Redemption and Nothing (else)

– Suppose we think of the emphasis on the place of salvation and redemption as a kind of reductionism. We might map this out as such: God –> redemption –> creation –> redemption. Put simply, the economy of salvation is the reason for and end of creation.

– What I think this leads to, as Fred Sanders commenting on John Webster noted, is (oddly enough) a kind of commensurablity between God and man – a kind of ‘given-ness’, where the ‘given’ is creation/man, around which all else must revolve. Said another way, here the drama of redemption and salvation history becomes a single stage upon which both God and man perform and interact.

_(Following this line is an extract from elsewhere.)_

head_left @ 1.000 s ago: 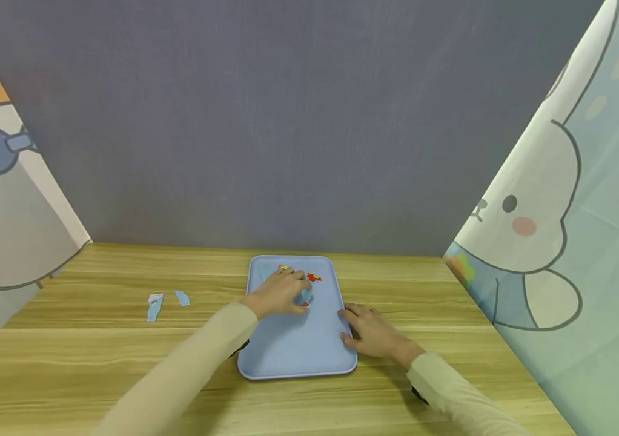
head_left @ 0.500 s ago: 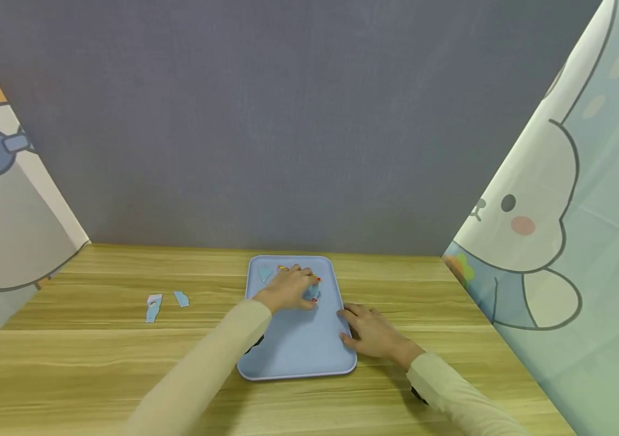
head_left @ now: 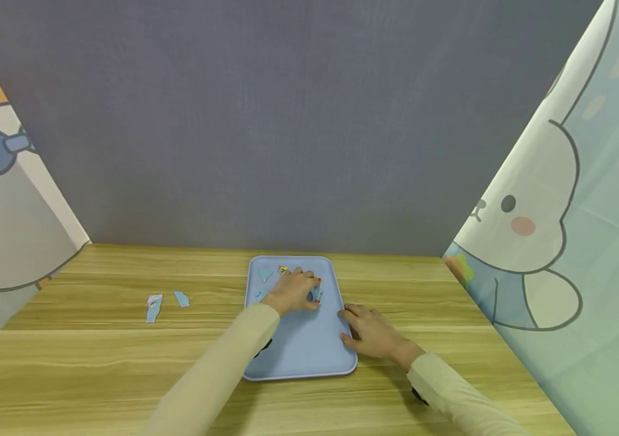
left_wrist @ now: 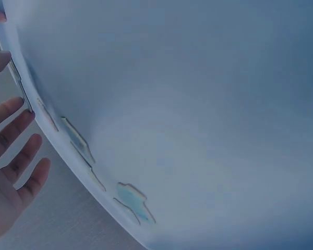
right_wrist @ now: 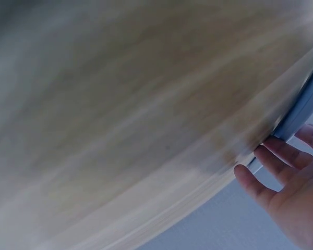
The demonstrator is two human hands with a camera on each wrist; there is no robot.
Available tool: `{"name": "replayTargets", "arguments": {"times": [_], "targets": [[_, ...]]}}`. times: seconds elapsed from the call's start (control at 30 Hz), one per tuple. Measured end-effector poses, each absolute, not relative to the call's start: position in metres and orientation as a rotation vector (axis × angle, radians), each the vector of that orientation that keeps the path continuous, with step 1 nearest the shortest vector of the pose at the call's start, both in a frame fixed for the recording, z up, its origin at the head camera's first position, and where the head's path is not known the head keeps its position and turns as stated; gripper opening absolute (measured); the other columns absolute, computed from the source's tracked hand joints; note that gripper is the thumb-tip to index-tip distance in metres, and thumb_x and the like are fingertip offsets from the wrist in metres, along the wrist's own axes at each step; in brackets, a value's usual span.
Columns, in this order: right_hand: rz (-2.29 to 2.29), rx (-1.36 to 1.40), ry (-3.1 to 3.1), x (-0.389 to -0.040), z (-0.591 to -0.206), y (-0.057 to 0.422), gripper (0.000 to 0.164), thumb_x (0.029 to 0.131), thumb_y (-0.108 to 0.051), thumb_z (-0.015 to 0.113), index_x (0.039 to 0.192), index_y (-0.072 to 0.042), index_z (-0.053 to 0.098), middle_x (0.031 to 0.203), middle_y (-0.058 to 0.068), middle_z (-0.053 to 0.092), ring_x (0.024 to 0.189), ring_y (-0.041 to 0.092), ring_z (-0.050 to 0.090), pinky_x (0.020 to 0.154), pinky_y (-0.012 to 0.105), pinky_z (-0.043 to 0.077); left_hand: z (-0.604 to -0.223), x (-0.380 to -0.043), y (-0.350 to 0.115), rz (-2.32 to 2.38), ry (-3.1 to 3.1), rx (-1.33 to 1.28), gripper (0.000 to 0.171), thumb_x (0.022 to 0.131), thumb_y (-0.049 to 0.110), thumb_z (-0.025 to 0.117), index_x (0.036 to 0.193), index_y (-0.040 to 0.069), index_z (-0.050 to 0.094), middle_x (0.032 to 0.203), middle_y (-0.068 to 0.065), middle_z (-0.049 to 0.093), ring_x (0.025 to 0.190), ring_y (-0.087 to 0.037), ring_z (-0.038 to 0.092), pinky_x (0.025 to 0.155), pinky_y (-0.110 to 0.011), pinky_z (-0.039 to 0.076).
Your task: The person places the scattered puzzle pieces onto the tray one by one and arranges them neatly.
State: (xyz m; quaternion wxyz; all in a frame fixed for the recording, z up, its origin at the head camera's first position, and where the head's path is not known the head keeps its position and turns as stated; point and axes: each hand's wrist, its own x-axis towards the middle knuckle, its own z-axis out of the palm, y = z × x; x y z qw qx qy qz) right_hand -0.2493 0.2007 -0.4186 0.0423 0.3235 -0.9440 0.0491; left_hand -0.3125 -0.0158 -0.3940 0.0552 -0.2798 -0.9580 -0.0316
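My left hand (head_left: 291, 292) reaches over the light blue tray (head_left: 309, 348), thumb and fingertips at opposite edges of a light blue puzzle piece (head_left: 317, 295) with red spots. In the left wrist view, that piece (left_wrist: 21, 88) lies flat between the thumb and fingers; the hand hides part of it in the head view. Beside the tray's right rim, my right hand (head_left: 375, 333) rests with fingers loosely extended. Its fingertips touch the rim. Further left in the tray lie a pale blue piece (head_left: 265, 274), a yellow-and-red piece (head_left: 283, 269) and a small blue piece (head_left: 258, 295).
Two light blue pieces, a longer one (head_left: 154, 307) and a smaller one (head_left: 182, 298), lie on the wooden table (head_left: 97, 357) left of the tray. A grey panel (head_left: 266, 127) stands behind the table, with patterned cloth on both sides.
My left hand has moved slightly right with the light blue piece, which now lies close to the red-marked area at the tray's right. A small blue piece has come into view. The right hand stays put.
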Motion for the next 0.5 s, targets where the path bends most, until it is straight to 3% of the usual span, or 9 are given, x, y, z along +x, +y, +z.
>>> {"name": "replayTargets", "arguments": {"times": [0.5], "targets": [[0.161, 1.005, -2.877, -0.2499, -0.4203, 0.2014, 0.047, 0.089, -0.034, 0.053, 0.126, -0.006, 0.052, 0.132, 0.016, 0.048, 0.12, 0.032, 0.047, 0.09, 0.056, 0.043, -0.4017, -0.3132, -0.016, -0.12, -2.94, -0.803, 0.05, 0.077, 0.048, 0.067, 0.117, 0.019, 0.061, 0.125, 0.0, 0.057, 0.103, -0.023, 0.051, 0.09, -0.043, 0.045]]}}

– We might call this a collapse of the creation/redemption distinction, which leads to a collapse of the creator/creature distinction.

– Perhaps a more helpful way to think/model would be this: God –> creation {redemption set within creation} –> preservation of creator/creature distinction.

– What this leaves us with is this: that God is, in all his interactions with the world, only God for us, but God is not, in himself, only God for us. If God is only God for us, then he cannot be God without us.